La paire est ensemble depuis un an maintenant, et Ann Marie Bennett dit que Johnson est une grande partie de sa vie. « Si Rod va quelque part, il veut qu’elle soit avec lui. C’est bon pour lui. Je suis heureuse qu’il ait quelqu’un dans sa vie à qui il peut téléphoner et parler, ou avec qui il peut aller voir un film. Ils agissent presque comme un petit couple marié », dit-elle.  » ‘Fais attention à cette étape, Rod. Fais bien attention à ton collyre, Rod. Vous pouvez voir qu’elle se soucie de vous. »

Demandez à Laver ce que ça fait de retrouver l’amour et il parle comme un adolescent : « Je pense qu’elle ressent la même chose que moi », dit-il, penaud. « Je suis juste ravi qu’elle soit avec moi et qu’elle veuille être avec moi.
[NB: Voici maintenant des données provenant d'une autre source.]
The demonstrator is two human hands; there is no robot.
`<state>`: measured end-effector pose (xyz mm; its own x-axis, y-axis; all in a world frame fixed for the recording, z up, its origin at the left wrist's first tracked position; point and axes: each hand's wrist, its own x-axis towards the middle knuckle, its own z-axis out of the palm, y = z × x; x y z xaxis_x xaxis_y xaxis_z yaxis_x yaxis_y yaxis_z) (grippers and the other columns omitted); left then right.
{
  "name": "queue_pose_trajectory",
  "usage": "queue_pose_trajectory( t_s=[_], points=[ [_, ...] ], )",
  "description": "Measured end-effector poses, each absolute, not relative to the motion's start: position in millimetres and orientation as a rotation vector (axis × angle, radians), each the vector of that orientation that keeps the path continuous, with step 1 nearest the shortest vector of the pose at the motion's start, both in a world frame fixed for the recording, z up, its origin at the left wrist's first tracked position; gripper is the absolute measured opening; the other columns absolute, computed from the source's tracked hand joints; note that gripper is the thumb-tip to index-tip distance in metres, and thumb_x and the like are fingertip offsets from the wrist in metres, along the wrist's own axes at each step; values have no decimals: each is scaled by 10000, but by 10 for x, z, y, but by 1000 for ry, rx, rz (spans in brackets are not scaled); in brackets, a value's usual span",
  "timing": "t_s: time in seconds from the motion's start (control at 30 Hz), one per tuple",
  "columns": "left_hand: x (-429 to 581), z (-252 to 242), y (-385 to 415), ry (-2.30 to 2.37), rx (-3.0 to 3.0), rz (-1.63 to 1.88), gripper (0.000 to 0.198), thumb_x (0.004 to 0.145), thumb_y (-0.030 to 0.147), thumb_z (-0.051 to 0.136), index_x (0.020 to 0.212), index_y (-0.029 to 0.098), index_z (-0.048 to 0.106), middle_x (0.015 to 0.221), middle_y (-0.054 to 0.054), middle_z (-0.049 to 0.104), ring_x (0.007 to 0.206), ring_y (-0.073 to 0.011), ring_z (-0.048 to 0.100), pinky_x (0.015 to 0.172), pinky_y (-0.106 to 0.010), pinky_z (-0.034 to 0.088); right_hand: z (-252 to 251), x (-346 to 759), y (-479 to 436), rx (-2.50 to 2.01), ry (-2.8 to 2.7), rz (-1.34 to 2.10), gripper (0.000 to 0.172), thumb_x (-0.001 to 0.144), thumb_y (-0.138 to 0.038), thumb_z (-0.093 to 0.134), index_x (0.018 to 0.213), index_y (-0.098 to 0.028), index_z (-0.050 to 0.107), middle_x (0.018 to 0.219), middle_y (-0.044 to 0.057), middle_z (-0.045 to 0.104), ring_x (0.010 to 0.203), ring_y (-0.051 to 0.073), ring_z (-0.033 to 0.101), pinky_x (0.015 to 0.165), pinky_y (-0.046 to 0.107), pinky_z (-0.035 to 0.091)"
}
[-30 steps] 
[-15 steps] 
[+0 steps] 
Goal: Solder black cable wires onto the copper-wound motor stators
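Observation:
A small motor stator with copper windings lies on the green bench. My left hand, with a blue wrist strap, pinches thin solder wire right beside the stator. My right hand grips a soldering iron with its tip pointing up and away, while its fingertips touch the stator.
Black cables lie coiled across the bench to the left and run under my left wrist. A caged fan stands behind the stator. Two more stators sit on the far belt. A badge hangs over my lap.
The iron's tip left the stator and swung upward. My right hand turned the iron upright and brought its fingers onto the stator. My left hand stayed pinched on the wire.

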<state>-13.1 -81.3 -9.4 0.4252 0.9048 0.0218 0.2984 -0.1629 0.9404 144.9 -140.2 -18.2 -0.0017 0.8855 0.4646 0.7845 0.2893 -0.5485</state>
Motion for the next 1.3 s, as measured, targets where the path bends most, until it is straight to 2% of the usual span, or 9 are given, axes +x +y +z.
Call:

On dirait qu’elle a 40 ans. Elle aime faire ce que j’aime faire. Nous nous amusons l’un l’autre. »

Pensait-il que cela pouvait lui arriver à nouveau, à cet âge ? « Non, je ne le pensais pas. Je ne le pensais vraiment pas », dit-il en marquant une pause. « Et je pense que Susan ressent la même chose, aussi, parce que sa vie n’était pas entièrement la sienne non plus. »
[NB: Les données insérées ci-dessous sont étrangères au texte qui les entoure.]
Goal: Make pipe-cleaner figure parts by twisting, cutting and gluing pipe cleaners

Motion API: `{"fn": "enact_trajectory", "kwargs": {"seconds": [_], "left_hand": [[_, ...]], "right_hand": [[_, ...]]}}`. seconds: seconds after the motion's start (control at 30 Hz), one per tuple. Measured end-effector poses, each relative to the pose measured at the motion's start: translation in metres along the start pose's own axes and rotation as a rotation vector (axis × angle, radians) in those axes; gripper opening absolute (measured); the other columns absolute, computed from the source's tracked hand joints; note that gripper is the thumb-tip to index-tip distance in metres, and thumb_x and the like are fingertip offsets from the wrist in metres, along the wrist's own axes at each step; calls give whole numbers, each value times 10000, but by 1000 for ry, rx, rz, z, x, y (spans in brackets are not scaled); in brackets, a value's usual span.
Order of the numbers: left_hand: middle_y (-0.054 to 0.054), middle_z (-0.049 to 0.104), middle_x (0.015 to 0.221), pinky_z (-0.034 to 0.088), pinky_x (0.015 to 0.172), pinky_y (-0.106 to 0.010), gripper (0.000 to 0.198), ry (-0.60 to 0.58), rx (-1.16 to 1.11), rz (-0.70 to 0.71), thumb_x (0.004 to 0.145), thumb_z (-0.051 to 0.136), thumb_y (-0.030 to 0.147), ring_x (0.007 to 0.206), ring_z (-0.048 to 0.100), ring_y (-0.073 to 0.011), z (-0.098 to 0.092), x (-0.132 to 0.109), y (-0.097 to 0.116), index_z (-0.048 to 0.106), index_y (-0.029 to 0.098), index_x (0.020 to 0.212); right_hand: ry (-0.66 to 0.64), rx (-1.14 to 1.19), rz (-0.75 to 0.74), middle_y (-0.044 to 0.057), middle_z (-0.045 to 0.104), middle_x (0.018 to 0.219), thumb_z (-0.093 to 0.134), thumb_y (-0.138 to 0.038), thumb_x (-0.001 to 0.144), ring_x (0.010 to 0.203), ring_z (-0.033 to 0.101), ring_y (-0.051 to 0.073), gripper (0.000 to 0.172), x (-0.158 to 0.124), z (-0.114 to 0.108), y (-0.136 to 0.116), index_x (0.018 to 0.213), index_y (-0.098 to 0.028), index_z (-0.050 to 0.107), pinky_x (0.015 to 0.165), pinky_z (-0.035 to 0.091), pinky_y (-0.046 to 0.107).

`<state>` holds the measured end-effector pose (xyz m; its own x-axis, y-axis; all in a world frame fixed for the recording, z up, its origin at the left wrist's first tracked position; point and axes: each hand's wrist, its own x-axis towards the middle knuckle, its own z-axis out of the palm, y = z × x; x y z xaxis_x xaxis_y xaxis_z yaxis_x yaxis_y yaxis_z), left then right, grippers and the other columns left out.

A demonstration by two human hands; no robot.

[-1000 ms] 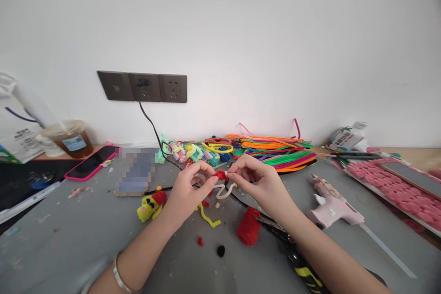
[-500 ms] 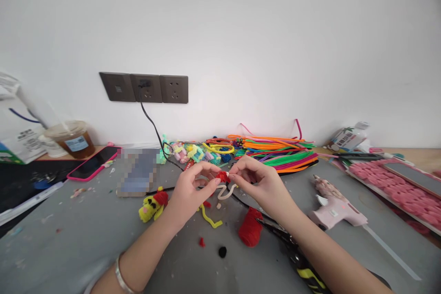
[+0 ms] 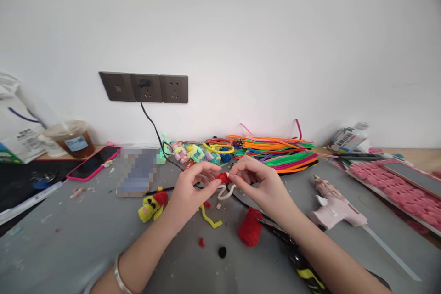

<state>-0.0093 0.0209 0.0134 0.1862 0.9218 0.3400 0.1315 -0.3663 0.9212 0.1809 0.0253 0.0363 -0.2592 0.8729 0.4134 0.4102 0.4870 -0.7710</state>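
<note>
My left hand [image 3: 195,188] pinches a small red fuzzy pipe-cleaner piece [image 3: 223,177] between thumb and fingers. At its right side my right hand [image 3: 258,184] is closed on a cream pipe cleaner [image 3: 226,194], whose bent length hangs below the red piece. Just under my hands lie a yellow pipe cleaner [image 3: 210,218], a red fuzzy roll [image 3: 250,228] and a black pompom [image 3: 222,252]. A yellow fuzzy figure with a red hat [image 3: 151,206] rests beside my left wrist. Black-handled pliers [image 3: 292,250] lie partly hidden under my right forearm.
Bundled colourful pipe cleaners [image 3: 279,154] lie along the wall, with fuzzy pastel pieces [image 3: 191,151] to their left. A pink glue gun [image 3: 336,206] lies at right. At left are a phone [image 3: 94,163] and a drink cup [image 3: 74,138]. A black cord [image 3: 151,121] runs from the socket.
Both hands stay almost in place. The red piece between them has turned slightly; nothing else visibly moves.
</note>
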Motion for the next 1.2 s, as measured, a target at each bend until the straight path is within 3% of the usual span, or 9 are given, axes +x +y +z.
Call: {"fn": "enact_trajectory", "kwargs": {"seconds": [0.73, 1.0, 1.2], "left_hand": [[-27, 717, 850, 506, 666, -226, 134, -33, 65, 22, 846, 623, 231, 750, 650, -145, 1, 0, 2, 718, 194, 933], [-25, 721, 844, 517, 645, -216, 119, 23, 60, 26, 840, 633, 233, 738, 654, -140, 0, 1, -2, 702, 182, 922], [-30, 720, 861, 521, 646, -218, 103, 29, 59, 25, 841, 631, 232, 739, 654, -141, 1, 1, -1, 694, 182, 906]], "right_hand": [[-30, -20, 9, 3, 557, 688, 596, -306, 886, 572, 415, 128, 170, -1, 0, 1, 751, -204, 618, 519, 337, 264], [43, 33, 47, -6, 508, 682, 560, -351, 913, 596, 435, 140, 197, -3, -1, 0, 798, -202, 618, 537, 337, 274], [5, 51, 41, -15, 508, 659, 604, -355, 881, 565, 425, 133, 174, -3, 1, 2, 795, -205, 625, 523, 343, 270]]}}
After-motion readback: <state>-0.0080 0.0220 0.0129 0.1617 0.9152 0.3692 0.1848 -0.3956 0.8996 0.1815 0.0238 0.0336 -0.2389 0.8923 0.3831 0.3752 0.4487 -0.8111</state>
Il me ramène à ma voiture. SiriusXM Love joue toujours, toujours aussi fort. Cette fois, il y a une chanson pour chaque anecdote sur leur relation, de leur connexion initiale (Enfin, mon amour est arrivé, mes jours de solitude sont terminés…) aux semaines occasionnelles où ils sont séparés (Chaque fois que tu t’en vas, tu emportes un morceau de moi, avec toi…), mais elles sont peu nombreuses.
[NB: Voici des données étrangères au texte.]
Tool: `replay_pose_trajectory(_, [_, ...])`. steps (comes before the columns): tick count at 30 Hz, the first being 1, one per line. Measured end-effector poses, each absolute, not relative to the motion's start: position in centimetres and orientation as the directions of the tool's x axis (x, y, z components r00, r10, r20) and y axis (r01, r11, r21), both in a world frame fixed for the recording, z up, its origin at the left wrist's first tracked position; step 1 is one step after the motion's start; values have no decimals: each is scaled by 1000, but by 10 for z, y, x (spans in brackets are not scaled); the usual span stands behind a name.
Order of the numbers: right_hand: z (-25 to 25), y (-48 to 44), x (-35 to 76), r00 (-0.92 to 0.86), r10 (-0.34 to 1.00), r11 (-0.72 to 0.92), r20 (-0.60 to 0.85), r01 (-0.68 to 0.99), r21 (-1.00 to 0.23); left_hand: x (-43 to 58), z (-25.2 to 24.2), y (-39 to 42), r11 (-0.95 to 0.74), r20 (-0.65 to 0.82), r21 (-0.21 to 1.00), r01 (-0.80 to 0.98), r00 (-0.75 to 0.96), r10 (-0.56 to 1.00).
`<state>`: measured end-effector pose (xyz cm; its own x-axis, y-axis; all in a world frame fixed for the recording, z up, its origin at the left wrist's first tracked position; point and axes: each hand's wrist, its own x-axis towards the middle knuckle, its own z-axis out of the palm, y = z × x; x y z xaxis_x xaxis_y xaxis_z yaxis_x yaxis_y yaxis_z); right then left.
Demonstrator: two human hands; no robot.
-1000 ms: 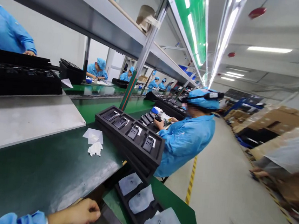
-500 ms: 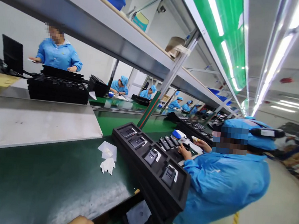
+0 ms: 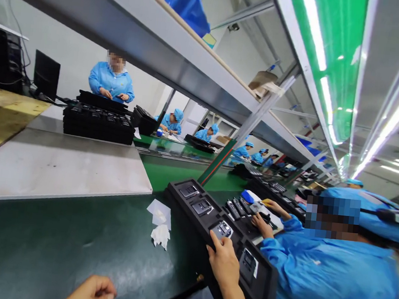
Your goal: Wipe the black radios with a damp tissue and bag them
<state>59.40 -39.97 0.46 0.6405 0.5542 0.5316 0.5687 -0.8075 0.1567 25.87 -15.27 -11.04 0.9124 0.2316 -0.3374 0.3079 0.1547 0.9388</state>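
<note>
My right hand [image 3: 224, 260] reaches over a black foam tray [image 3: 267, 287], its index finger stretched out at the near edge of a small dark handheld device [image 3: 222, 229]. The other fingers are partly bent, and nothing shows in the grip. Another such device [image 3: 248, 263] lies in the tray pocket to the right of this hand; two more sit in the pockets farther away. Each device rests in its own pocket, some with a white slip beside them. At the lower edge, my left hand [image 3: 92, 292] hovers over the green bench with its fingers curled in and nothing visible in them.
Crumpled white tissue [image 3: 160, 236] and a translucent sheet [image 3: 160, 213] lie on the green bench [image 3: 53, 239]. A co-worker in blue [image 3: 325, 274] sits close on the right, hands beside several devices. A white board [image 3: 77, 170] and stacked black trays [image 3: 97, 128] are farther left.
My right hand has come up from the bottom edge to a device in the tray. My left hand shows more fully. The view has turned left.
</note>
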Motion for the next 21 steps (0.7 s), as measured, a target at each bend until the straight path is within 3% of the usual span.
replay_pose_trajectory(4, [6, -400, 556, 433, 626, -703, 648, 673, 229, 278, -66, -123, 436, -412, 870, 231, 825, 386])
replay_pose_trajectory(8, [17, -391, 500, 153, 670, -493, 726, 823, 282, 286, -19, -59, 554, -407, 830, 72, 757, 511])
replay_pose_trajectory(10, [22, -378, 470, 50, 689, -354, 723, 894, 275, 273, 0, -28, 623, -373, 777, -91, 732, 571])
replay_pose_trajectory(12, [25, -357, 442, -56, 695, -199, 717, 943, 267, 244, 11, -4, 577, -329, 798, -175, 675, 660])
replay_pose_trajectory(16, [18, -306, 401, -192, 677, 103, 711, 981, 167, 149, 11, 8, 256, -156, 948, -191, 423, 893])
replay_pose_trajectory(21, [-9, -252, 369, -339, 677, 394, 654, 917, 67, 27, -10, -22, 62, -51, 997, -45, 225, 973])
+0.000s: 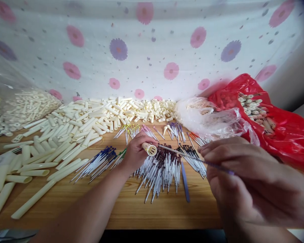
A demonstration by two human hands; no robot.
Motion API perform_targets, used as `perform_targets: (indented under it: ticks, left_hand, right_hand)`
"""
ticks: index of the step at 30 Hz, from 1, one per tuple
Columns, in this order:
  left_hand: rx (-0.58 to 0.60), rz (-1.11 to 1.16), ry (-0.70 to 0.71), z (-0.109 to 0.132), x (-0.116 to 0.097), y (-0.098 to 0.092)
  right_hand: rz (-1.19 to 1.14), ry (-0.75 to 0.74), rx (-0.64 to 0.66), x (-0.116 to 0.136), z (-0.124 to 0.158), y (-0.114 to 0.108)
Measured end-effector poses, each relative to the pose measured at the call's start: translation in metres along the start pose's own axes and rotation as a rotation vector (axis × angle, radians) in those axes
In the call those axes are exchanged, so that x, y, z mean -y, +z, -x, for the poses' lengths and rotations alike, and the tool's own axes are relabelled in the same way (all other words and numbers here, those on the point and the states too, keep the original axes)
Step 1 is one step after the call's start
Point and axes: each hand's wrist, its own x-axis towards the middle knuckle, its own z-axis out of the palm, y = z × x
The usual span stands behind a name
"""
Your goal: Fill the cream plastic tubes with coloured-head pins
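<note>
My left hand (136, 151) is closed around a cream plastic tube (150, 149), its slotted open end facing right. My right hand (245, 175) pinches a thin pen refill (182, 153) with a purple rear part, and the refill's tip reaches toward the tube's opening. Both hands hover above a wooden table (131, 206) on which lie bundles of refills (157, 170) with dark, blue and coloured ends.
Cream tubes (73, 135) of several lengths are piled across the left and back. A clear bag (207, 118) and a red bag (281, 125) of parts sit at right. Another clear bag (22, 104) lies far left. A flowered cloth (147, 50) hangs behind.
</note>
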Motion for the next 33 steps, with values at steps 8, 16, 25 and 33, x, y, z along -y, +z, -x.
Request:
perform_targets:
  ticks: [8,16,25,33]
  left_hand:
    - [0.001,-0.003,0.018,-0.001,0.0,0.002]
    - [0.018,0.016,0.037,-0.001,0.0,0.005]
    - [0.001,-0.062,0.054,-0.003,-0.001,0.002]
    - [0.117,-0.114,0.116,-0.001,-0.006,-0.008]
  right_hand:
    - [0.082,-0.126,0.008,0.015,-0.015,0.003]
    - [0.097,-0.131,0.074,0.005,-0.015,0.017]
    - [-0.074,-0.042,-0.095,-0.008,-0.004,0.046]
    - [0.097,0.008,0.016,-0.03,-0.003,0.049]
Ils jouent au golf ensemble. Ils vont aux grands tournois ensemble. Elle vend sa maison dans le sud-est pour se rapprocher de lui dans le sud-ouest. Un jour, ils repèrent des orques dans le bleu glacial au large de Vancouver – le lendemain, ils sont pieds nus dans le sable de Floride, à Juno Beach, en train de regarder une tortue réhabilitée retourner à la mer chaude. Ils s’abreuvent des mêmes expériences. Repas avec Jack et Barbara Nicklaus. Des selfies avec Bill Nighy à la Henley Royal Regatta. Des poignées de main dans la Royal Box à Wimbledon avec Richard Branson et Maggie Smith. Un moment à partager une table avec Theresa May, le suivant, à rencontrer William et Kate (Laver repoussant héroïquement un gros bourdon de l’épaule de Kate).

Laver (à gauche) dans la foule lors de la finale du simple masculin de l’US Open en 2016, parmi des célébrités dont l’acteur Kevin Spacey et la directrice du Vogue US Anna Wintour. Getty

Tout cela ressemble, je suggère – avant de reconnaître le faux pas – à un glorieux, grand, doré tour de victoire. « J’espère que non ! » Laver dit, en me déposant de retour au practice, près du clubhouse néo-espagnol et de l’herbe épaisse des bermudes qui pousse sous le bleu de la Californie du Sud. Il sourit et fait signe. « Je ne vais nulle part pour l’instant – je reviens à nouveau. »

Pour lire la suite du magazine Good Weekend, visitez notre page sur le Sydney Morning Herald, The Age et le Brisbane Times.